The registered manager that appears on this report is known to have left this home, however an application to remove them from the register has not yet been received. This means their name will appear on all reports relating to this home until such time as an application to remove them is submitted and accepted. Another person is known to have been appointed to manage the home and an application for them to become the registered manager has been received.

People's needs were assessed and care and treatment was planned and delivered in accordance with their individual care plan. Two people who live at the home told us they were happy with the support they received. The relatives of another two people told us they had no concerns and were every happy with the care provided. It was clear from our observations that people's independence was promoted and that staff supported people effectively. People's health care needs had been monitored and that specialist advice and support had been sought when needed.

A relative told us 'I have no concerns what so ever, I'm completely satisfied with the care here'. Another visitor told us told us 'If we ever had the slightest concern we would say something'.

Recruitment procedures were robust. Staff told us they were happy working in the home and they had received the training they needed to meet diverse needs of the people who lived there.

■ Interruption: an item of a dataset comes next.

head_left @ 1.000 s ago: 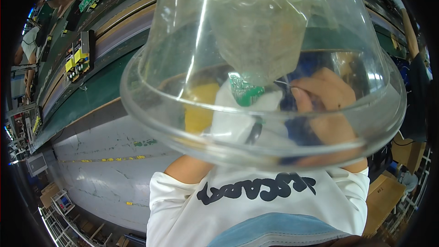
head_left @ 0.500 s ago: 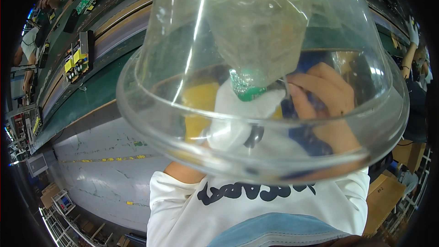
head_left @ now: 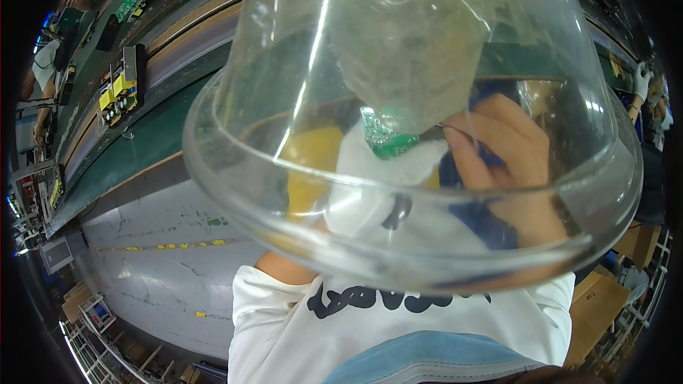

The staff at the home worked in co-operation with others. We saw that each person's care had been reviewed annually and that relevant health care and social care professionals had been involved in this process.

People were protected against the risks associated with medicines because the provider had appropriate arrangements in place to manage medicines.

The equipment provided at the home promoted peoples comfort, safety and independence. It was safe to use and had been well maintained.

20 June 2012

During a routine inspection

People living in the home used a diverse range of methods of communication and not everyone was able to give us their views. To help inform us we observed people throughout our visit.

People who could give us their views told us they were happy living in the home and felt safe. We noted that staff knew people well and had the skills they needed to effectively communicate with the people living there.

It was evident from the smiling, laughter and positive interactions we observed, that people were happy and relaxed with each other and with the staff team. We observed people moving freely throughout the home and gardens and were clearly comfortable with their surroundings.

We noted that people initiated their own activities and that staff supported them to do this. Staff showed patience, understanding and gave encouragement to people when supporting them. People were asked about their preferences in relation to food and drink and involved in discussions around planning activities and outings that day.

Feedback from a quality monitoring visit by the local authority in September 2011 was positive. The home had carried out survey in March 2012 with people who live in the home, their relatives and professionals involved in people's care. The results indicated a high level of satisfaction with the standard of care provided.